### AIM OF THE EXERCISE
Exactly the lines from the beginning of the material to the line with "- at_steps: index" are to be repeated, both ends included.
BEGIN
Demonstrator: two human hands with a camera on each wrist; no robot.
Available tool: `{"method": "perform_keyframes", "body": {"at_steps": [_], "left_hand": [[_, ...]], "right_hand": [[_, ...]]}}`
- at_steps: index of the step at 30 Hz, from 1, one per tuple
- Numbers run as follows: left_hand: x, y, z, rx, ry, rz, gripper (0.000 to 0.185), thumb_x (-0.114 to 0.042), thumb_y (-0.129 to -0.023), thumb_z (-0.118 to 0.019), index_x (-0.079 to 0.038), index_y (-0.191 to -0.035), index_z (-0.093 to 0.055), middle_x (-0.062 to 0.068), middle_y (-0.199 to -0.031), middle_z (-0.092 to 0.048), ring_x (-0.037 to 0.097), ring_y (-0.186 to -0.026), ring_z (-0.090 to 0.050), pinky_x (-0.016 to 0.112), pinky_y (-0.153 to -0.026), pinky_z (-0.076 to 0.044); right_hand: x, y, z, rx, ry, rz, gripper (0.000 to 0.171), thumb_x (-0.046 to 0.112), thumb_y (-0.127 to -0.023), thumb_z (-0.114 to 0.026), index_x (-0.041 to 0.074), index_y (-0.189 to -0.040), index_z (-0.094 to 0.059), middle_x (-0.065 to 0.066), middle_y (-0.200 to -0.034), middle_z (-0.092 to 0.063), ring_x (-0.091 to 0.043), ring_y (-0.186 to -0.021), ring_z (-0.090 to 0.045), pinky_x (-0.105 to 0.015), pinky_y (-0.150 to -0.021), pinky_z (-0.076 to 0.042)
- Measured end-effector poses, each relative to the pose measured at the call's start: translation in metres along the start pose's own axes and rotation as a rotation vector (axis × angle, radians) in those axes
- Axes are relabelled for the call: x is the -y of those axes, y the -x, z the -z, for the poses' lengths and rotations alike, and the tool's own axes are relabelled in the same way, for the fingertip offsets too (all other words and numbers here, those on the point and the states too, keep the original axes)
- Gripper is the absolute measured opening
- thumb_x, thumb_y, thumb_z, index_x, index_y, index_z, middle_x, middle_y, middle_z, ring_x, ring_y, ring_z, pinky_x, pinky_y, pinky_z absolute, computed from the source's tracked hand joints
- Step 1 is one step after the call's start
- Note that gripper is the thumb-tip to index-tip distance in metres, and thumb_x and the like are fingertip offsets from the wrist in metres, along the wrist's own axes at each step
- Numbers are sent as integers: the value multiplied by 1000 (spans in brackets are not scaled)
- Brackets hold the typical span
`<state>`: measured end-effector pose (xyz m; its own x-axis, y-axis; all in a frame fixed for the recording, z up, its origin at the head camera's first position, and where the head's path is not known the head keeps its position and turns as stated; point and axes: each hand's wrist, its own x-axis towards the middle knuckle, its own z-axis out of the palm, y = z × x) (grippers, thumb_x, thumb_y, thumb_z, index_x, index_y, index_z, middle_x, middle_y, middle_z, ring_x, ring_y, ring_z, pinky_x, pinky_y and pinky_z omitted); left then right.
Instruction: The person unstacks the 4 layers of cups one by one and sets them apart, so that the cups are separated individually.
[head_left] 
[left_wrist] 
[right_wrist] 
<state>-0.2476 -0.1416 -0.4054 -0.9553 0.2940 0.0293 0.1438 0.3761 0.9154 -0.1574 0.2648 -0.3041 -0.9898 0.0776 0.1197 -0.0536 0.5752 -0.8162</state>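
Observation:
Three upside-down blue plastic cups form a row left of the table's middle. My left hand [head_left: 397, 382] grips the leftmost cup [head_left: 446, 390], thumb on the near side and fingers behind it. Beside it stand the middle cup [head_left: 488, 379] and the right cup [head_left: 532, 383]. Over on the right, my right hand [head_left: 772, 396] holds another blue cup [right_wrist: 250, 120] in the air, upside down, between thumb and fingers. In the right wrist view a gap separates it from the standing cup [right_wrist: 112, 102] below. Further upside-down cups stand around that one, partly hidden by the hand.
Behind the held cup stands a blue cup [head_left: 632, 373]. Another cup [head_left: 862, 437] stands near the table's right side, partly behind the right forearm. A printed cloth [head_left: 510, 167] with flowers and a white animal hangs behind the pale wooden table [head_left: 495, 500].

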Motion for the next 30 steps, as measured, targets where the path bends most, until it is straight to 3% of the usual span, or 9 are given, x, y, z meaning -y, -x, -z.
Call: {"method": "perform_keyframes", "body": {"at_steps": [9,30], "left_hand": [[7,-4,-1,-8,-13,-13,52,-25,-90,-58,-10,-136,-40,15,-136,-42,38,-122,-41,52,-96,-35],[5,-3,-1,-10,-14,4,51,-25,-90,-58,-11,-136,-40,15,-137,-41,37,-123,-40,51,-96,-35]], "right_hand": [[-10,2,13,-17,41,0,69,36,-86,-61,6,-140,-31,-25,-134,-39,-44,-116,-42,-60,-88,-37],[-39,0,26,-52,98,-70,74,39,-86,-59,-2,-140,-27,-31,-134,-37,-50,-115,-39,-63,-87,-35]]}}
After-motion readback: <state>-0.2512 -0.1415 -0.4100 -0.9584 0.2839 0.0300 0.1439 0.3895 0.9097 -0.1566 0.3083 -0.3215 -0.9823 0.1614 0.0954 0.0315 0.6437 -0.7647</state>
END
### YOUR SOLUTION
Demonstrator: two human hands with a camera on each wrist; no robot.
Available tool: `{"method": "perform_keyframes", "body": {"at_steps": [_], "left_hand": [[_, ...]], "right_hand": [[_, ...]]}}`
- at_steps: index of the step at 30 Hz, from 1, one per tuple

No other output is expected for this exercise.